Computes both the quotient and the remainder of the division of the numerator x by the denominator y.

Computes quotient and remainder simultaneously. The quotient is the algebraic quotient with any fractional part discarded (truncated towards zero). The remainder is such that quot * y + rem == x.

(until C99)

Computes the quotient (the result of the expression x / y) and remainder (the result of the expression x % y) simultaneously.

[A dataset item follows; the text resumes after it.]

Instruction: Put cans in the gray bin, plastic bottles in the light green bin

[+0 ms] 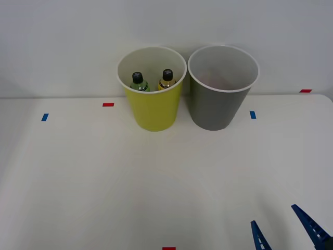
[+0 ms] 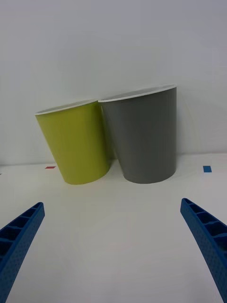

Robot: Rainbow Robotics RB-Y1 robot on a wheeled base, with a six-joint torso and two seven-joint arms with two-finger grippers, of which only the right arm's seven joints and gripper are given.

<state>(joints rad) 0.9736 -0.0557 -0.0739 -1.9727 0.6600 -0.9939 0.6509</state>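
While the right gripper hangs at 5 o'clock with jaws spread and holding nothing, both plastic bottles stand upright in the light green bin, gray bin touching at its 3 o'clock.

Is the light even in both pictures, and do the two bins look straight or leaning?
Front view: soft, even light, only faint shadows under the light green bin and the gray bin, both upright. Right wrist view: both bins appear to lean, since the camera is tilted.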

(since C99) [edit] Parameters [edit] Return value

If both the remainder and the quotient can be represented as objects of the corresponding type (int, long, long long, intmax_t, respectively), returns both as an object of type div_t, ldiv_t, lldiv_t, imaxdiv_t defined as follows:

div_t 
struct div_t { int quot; int rem; };

or

struct div_t { int rem; int quot; };
ldiv_t 
struct ldiv_t { long quot; long rem; };

or

struct ldiv_t { long rem; long quot; };
lldiv_t 
struct lldiv_t { long long quot; long long rem; };

or

struct lldiv_t { long long rem; long long quot; };

If either the remainder or the quotient cannot be represented, the behavior is undefined.

[edit] Notes

Until C99, the rounding direction of the quotient and the sign of the remainder in the built-in division and remainder operators was implementation-defined if either of the operands was negative, but it was well-defined in div and ldiv.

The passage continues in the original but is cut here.